5 Things ISVs Need to Know About PCI Compliance and Payment Security
As an independent software vendor (ISV), providing highly functional and integrated services have always been central to what you do. When a client commissions a new software application, your job is to make sure it works as expected.
Yet, the scope of this responsibility continues to expand as more clients request payment integration with their projects. Not only must these applications work, but they also must comply with PCI Security Standards Council guidelines to maintain data security.
In an age of unprecedented cyberattacks and hacking, this is no easy feat. In fact, many ISVs prefer outsourcing payment integration, rather than taking on any additional risk. Most businesses prefer end-to-end turnkey solutions devoid of interoperability issues. ISVs that understand PCI compliance will continue to enjoy the lion’s share of new opportunities on the horizon.
Here are five details you need to know before diving headfirst into payment security:
1. PCI Compliance isn’t optional
PCI compliance is mandatory for any organization (and application) that processes, collects or stores credit card data. It doesn’t matter if your clients are for-profit businesses or charity organizations. If they fail to remain compliant, they could end up paying hefty penalties. In some cases, their merchant accounts may be terminated.
That doesn’t seem very encouraging, but read on …
2. PCI Compliance can be easy
PCI compliance often seems complicated, and it certainly can be. However, there are a range of existing technologies that can dramatically reduce your client’s exposure to credit card fraud and abuse. Risk reduction is the whole point of PCI compliance.
Below are just some of the payment security features you can use to move your clients closer to full compliance:
- Credit card tokenization
- Point-to-point encryption (P2PE)
- Fraud management filters
3. It’s possible to reduce PCI audit scope
Another effective security strategy is to use hosted payment pages that allow for off-site processing and verification. No credit card data is ever stored within the applications you develop — or in your clients’ payment environments.

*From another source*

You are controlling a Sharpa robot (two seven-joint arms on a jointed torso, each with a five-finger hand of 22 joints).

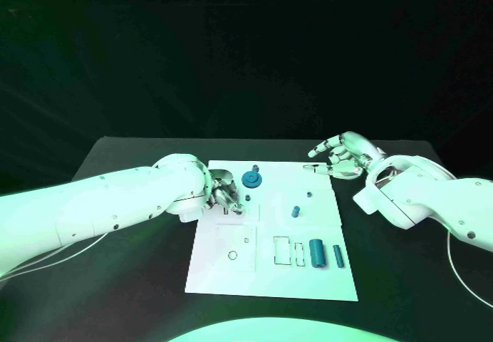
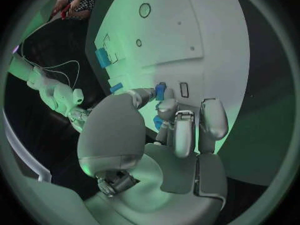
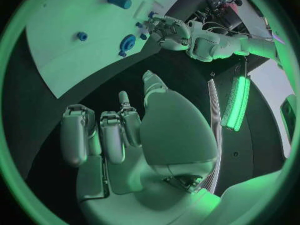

With no data stored, there’s nothing for criminals to steal. Hosted payment pages not only shield your clients from potential fraud, but they can also help reduce their PCI audit scope.
4. You can still ‘outsource’ PCI Compliance
With the right approach, you can integrate third-party payment options into the software applications you develop. With this strategy, you are effectively “outsourcing” PCI compliance, while still providing your clients with complete, standalone solutions.
Prime examples of this payment integration include Apple Pay and PayPal. If your applications work seamlessly with these platforms, your clients benefit from the functionality they desire and the fraud protection they require.
5. One final PCI Compliance tip for ISVs
Navigating the PCI compliance landscape can seem challenging at first. The rules are constantly in flux, and there are so many moving parts. As a result, true compliance is not a one-time fix. It’s an ongoing process. This means you’ll often have to revisit older projects and update their payment parameters accordingly.
Still, this is actually great news for ISVs that understand the terrain. If you can provide PCI-compliant applications, you’ll have a steady stream of new orders — even as more established ISVs struggle to keep their businesses afloat.